Do tego jakże “zaszczytnego” grona postanowiła dołączyć piosenkarka Majka Jeżowska, która być może zatęskniła za czasami swojej największej popularności, stąd też zdecydowała się zrobić coś, dzięki czemu przypomni o sobie. Kobieta została ambasadorką tzw. tęczowego piątku organizowanego przez Kampanię Przeciwdziałania Homofobii, która w zeszłym roku wywołała ogromne oburzenie wśród Polaków oraz w obozie rządowym. Piosenkarka jednak nawet tym nie zwróciła na siebie zbytniej uwagi, toteż spróbowała innej metody. Tym razem skutecznej, jak się okazało.
W rozmowie z “Gazetą Wyborczą” celebrytka uznała, że wstydem jest uznawanie tzw. tęczowego piątku za deprawujący młodzież. W jej opinii cała akcja skutecznie przedstawia dzieciom i młodym osobom problem homofobii, a także buduje wśród nich tolerancyjny światopogląd. Jeżowska jako ambasadorka całego przedsięwzięcia broni go i stara się podeprzeć swoją defensywę argumentami czy stawianymi tezami. Zapewne gdyby na tym skończyła swoją wypowiedź, ciężko byłoby się o cokolwiek przyczepić do piosenkarki broniącej akcji, w którą się zaangażowała, wdając się jedynie w polemikę ze sformułowaniami, których użyła w celu obrony tzw. tęczowego piątku. Tyle że kobieta po chwili zabawiła się sąd, który stwierdził, iż owszem dochodzi do deprawacji młodzieży, jednak winnymi w całej sprawie są… lekcje religii.
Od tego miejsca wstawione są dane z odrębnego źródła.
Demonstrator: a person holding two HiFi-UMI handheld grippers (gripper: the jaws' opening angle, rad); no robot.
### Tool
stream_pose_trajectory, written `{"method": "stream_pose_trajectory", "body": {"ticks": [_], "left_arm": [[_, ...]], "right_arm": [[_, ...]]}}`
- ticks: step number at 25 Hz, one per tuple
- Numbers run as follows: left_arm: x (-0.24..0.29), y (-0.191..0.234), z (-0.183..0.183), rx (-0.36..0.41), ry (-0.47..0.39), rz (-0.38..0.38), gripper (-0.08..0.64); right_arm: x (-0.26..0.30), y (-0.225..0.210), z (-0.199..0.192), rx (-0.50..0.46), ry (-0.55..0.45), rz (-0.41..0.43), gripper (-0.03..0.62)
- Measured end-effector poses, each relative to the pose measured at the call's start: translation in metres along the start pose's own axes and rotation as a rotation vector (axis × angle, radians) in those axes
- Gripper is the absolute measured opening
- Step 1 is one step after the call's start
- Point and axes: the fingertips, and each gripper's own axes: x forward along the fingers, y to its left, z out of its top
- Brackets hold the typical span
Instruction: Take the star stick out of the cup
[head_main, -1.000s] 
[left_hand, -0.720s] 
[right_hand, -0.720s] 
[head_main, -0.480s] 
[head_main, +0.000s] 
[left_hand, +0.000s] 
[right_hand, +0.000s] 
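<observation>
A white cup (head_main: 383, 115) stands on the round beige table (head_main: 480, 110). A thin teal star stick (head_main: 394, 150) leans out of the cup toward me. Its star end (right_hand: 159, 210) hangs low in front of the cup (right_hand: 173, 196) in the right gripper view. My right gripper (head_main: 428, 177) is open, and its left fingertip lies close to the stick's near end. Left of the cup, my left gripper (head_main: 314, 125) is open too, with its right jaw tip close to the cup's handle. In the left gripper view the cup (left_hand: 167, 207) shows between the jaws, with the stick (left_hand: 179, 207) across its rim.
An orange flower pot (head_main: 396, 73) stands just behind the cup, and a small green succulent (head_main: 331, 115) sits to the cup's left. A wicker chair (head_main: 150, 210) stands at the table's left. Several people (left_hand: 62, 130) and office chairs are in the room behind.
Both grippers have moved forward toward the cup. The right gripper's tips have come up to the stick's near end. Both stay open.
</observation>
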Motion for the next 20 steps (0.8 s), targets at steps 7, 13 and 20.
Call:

–Deprawowanie, owszem, odbywa się w szkole, ale często na lekcjach religii. Opowiem historię, która dotyczy córki mojej znajomej. Katechetka na lekcji religii mówiła do 11-, 12-letnich dzieci, że homoseksualizm jest grzechem śmiertelnym i za to powinno się trafić do więzienia – powiedziała piosenkarka.
Jeśli rzeczywistym celem Jeżowskiej było zwrócenie na siebie uwagi, a przy okazji także nagłośnienie w Polsce, iż tzw. tęczowy piątek jest coraz bliżej (w jej zamyśle zapewne byłoby to pozytywne nagłośnienie), to artystce udało się go osiągnąć, gdyż w mediach oraz na portalach społecznościowych szybko pojawiły się cytaty z jej wypowiedzi. Jeśli jednak jest to w pełni świadomy pogląd Majki Jeżowskiej na temat lekcji religii, to jest on rzeczywiście bardzo zaskakujący.